_Activity:_ Quote the data below in full, please, without altering anything.

_Dataset section:_

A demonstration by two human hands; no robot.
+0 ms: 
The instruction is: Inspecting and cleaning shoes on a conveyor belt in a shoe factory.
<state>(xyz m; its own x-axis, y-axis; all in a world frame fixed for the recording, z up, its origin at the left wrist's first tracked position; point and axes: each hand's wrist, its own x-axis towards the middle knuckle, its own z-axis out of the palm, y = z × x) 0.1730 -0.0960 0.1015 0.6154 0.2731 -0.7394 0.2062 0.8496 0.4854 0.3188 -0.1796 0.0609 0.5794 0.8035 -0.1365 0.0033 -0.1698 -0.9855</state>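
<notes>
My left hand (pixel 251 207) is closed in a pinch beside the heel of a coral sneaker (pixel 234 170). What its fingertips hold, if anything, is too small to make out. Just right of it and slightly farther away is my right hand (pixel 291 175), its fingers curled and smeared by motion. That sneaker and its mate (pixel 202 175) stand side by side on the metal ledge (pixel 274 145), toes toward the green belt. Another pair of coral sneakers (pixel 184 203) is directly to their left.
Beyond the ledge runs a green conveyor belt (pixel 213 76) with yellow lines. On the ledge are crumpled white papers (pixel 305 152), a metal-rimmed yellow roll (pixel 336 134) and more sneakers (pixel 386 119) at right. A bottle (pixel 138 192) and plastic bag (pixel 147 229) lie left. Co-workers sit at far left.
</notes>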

_Reply:_
A demonstration by two human hands; no robot.
+0 ms: 
The instruction is: Inspecting and cleaning shoes on a conveyor belt in a shoe factory.
<state>(xyz m; its own x-axis, y-axis; all in a world frame fixed for the recording, z up, its origin at the left wrist's first tracked position; point and axes: each hand's wrist, its own x-axis towards the middle knuckle, its own z-axis out of the palm, y = z × x) 0.1730 -0.0960 0.1015 0.6154 0.2731 -0.7394 0.2062 0.8496 0.4854 0.3188 -0.1796 0.0609 0.5794 0.8035 -0.1365 0.0033 -0.1698 -0.9855</state>
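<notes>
My left hand (pixel 251 207) is closed in a pinch beside the heel of a coral sneaker (pixel 234 170). What its fingertips hold, if anything, is too small to make out. Just right of it and slightly farther away is my right hand (pixel 291 175), its fingers curled and smeared by motion. That sneaker and its mate (pixel 202 175) stand side by side on the metal ledge (pixel 274 145), toes toward the green belt. Another pair of coral sneakers (pixel 184 203) is directly to their left.
Beyond the ledge runs a green conveyor belt (pixel 213 76) with yellow lines. On the ledge are crumpled white papers (pixel 305 152), a metal-rimmed yellow roll (pixel 336 134) and more sneakers (pixel 386 119) at right. A bottle (pixel 138 192) and plastic bag (pixel 147 229) lie left. Co-workers sit at far left.
</notes>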

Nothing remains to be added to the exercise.